## WHAT YOU SHOULD DO
Identify the line that contains "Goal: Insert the" in the material. Output it and every line after it, unchanged, through the end.

## STORED DATA
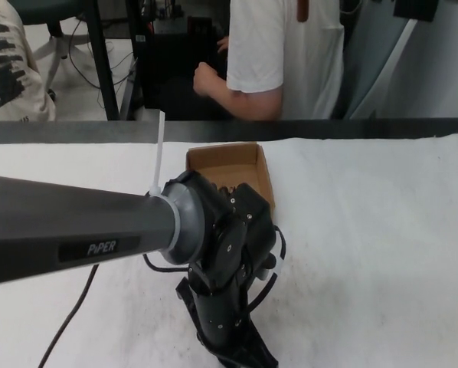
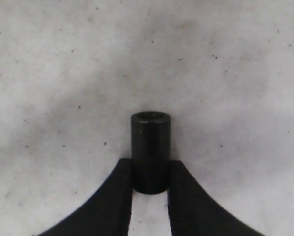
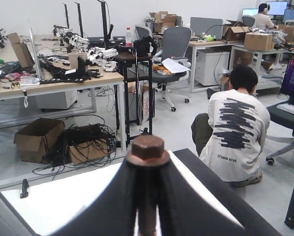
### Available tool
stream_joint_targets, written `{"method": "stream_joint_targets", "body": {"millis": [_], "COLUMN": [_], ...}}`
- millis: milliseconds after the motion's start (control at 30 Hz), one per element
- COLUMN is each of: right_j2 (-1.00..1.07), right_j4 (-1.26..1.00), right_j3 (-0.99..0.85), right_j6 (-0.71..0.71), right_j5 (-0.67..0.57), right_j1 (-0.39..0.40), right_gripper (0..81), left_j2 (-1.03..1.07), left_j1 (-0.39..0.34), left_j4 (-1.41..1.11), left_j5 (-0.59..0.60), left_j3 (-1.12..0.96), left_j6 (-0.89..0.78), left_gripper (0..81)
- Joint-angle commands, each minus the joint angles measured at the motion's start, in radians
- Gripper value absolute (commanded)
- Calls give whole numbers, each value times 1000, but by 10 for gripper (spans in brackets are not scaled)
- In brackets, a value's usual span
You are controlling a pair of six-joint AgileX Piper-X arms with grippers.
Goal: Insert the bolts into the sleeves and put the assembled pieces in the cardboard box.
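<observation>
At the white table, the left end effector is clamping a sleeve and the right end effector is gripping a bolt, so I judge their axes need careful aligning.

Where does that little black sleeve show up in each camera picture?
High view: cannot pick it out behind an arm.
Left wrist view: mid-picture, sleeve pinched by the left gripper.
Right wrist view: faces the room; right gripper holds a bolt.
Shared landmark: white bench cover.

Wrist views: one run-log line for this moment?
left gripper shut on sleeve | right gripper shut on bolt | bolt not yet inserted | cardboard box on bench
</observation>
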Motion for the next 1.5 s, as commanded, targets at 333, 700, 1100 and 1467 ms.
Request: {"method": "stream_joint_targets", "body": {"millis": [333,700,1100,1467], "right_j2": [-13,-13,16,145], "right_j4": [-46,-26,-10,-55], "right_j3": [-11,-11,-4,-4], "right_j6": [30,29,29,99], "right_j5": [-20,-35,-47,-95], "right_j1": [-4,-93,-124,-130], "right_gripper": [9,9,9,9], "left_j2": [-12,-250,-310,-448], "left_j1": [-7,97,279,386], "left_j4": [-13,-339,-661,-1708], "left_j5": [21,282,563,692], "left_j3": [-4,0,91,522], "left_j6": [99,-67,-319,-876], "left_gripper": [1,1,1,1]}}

## OUTPUT FOR THIS TASK
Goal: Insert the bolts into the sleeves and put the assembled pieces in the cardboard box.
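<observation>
At the white table, the left end effector is clamping a sleeve and the right end effector is gripping a bolt, so I judge their axes need careful aligning.

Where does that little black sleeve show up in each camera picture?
High view: cannot pick it out behind an arm.
Left wrist view: mid-picture, sleeve pinched by the left gripper.
Right wrist view: faces the room; right gripper holds a bolt.
Shared landmark: white bench cover.

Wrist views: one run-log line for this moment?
left gripper shut on sleeve | right gripper shut on bolt | bolt not yet inserted | cardboard box on bench
</observation>
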Motion for the next 1.5 s, as commanded, targets at 333, 700, 1100 and 1467 ms.
Request: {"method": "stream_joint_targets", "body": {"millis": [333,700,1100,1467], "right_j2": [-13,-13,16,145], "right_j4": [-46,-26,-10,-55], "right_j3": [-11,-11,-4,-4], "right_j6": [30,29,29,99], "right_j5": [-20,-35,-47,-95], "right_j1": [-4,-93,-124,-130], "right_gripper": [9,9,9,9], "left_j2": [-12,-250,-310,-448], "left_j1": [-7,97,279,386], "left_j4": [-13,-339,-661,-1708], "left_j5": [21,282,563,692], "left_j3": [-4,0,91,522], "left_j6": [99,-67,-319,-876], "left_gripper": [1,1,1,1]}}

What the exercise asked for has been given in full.